A Swedish Foreign Ministry perspective
Here, I would like to present some personal points of view. I served from 1967 – 1969 at the Embassy of Sweden in Baghdad. There I had a definite premonition of the increasing role of Islam in political developments, both in domestic and foreign policy. In Moscow where I served from 1974 – 1976 under the very worst years of Communist repression under Brezhnev, the Embassy made the assessment in its report to the Ministry for Foreign Affairs that the religious forces on the periphery of the Soviet empire would soon tear that empire apart. Either the Islamic religious forces in the south or the increasingly strong Catholicism in the west, particularly in Poland, in the long term would not be willing to remain in an atheist Marxist-Leninist Soviet Union. In the end the repressive system would not manage to oppress the human individual. Here, religion was a veritable potential tinder box in the Soviet empire.

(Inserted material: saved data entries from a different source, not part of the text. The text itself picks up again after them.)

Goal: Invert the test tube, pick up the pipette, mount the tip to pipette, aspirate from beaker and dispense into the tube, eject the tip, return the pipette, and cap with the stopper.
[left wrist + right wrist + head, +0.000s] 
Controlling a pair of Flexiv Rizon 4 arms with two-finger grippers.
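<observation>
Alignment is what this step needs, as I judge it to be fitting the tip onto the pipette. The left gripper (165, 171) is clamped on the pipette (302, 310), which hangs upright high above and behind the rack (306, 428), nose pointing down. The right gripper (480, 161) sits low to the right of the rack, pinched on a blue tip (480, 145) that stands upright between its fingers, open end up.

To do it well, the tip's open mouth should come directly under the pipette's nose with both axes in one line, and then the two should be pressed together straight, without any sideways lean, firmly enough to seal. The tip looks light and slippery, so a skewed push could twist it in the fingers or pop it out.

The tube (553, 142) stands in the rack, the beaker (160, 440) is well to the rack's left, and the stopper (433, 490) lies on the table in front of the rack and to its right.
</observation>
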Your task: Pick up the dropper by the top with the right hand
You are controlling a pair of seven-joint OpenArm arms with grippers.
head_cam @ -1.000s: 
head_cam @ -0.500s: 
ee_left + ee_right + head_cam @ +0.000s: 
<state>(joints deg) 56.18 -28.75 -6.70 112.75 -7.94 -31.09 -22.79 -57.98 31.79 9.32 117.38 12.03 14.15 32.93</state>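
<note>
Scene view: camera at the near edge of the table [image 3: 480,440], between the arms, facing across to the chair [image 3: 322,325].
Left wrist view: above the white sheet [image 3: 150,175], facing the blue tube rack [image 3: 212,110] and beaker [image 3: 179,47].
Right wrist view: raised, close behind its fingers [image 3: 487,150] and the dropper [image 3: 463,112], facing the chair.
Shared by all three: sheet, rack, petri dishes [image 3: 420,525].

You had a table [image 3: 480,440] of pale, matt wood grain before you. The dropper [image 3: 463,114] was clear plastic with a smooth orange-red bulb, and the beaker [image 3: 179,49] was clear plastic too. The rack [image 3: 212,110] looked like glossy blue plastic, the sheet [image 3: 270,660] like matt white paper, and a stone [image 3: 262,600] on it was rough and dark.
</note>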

The Iranian revolution took place in 1979, and Islamic fundamentalism came into power with the Imam Khomeini as religious governor. There was now a theocracy in world politics, that is to say a state that in theory was governed by God and in practice by the priesthood, or by “God’s representatives”. The concept of a theocracy was added to democracies, oligarchies and dictatorships. The spiritual leader and the religious supreme national security council governed the entire political apparatus. In this situation the question arose as to what expertise the Ministry for Foreign Affairs had on religion and the history of religion. Clearly these were factors that would direct future world politics to a considerable extent. Consequently, during my period as the Ministry’s special adviser on international law, I often returned to the theme of the role of religion in world politics.21
As an expert on international law at the Ministry, I had to tackle the question of human rights in the Communist Soviet Union and its satellite states, not least the Baltic States, in addition to the concrete problems that existed in our relations with the Soviet Union. It was clear to all those who kept their eyes and ears open that ever since the genesis of the Soviet state in 1917, fundamental human rights had been trampled under foot. How many millions of people were killed in the name of Communism? How many millions were killed in the name of Nazism? Two totalitarian systems in our time that totally eradicated all ethical barriers and impediments in international law.22
On freedom of religion
It was in the aftermath of 1968 radicalism in Sweden that many forces in the 1970s and early 1980s aimed for the establishment of diplomatic relations between Sweden and the Holy See or the Vatican State. The issue had several legal dimensions, not least whether or not the Holy See fulfilled the prevailing criteria for a subject of international law, that is to say a territory, a population on the territory and jurisdiction over it.23
The papal curia in Rome, that is to say the papal office or “government” which is led by the Vatican’s State Secretary, is considered to be among the most well informed in the world. It was therefore considered important for the Ministry for Foreign Affairs to have continual access to the curia’s assessments. The curia has access to the knowledge assembled in the Catholic Church hierarchy down to parish level, extending as far as the most distant parts of the world. In its pastoral work the church tries to mitigate the pain caused by political oppression. The Church tries to gain political accommodation so that its confessors may enjoy the human right designated religious tolerance and freedom of religion.24
Under Article 18 of the United Nations Universal Declaration of Human Rights adopted on 10 December 1948, everyone has the “right to freedom of thought, conscience and religion”. These same fundamental rights are again laid down in Article 9 of the European Convention for the Protection of Human Rights and Fundamental Freedoms. It is important to note that the freedom of religion and religious tolerance which is guaranteed the individual includes the right of the individual and that of the church to freely practise religion in the manner prescribed in its articles of faith. It is evident that we feel the demarcation line beyond which the state and state legislation may not go without violating these fundamental human rights. It is the church that interprets the articles of faith and the words of the Bible, not state legislators. The European Court of Human Rights defends the right to freedom of religion and religious tolerance. The Catholic Church is governed by canon law. The most recent edition of canon law (Codex juris canonici) was issued by Pope John Paul II on 25 January 1983.25
More details on the status of the Holy See in international law
When speaking of the centre of the Catholic Church in Rome the term the Holy See (Sedes Sancta, Santa Sede, Saint Siège) is used or alternatively the Vatican State or the Vatican. The Holy See is the designation under canon law and international law and in diplomatic relations for the highest office of the Catholic Church, the Office of Pope. The Holy See is the Catholic Church’s highest authority in both ecclesiastical and temporal respects. The concept of the Holy See has its roots in the apostolic succession according to which an unbroken chain is formed of representatives of Christ from the apostle Peter to our day. The present Pope is said to be the 264th successor of Peter. The Holy See is also a concept in international law, since it is the Holy See that represents the universal Catholic Church in relation to the other members of the community of states.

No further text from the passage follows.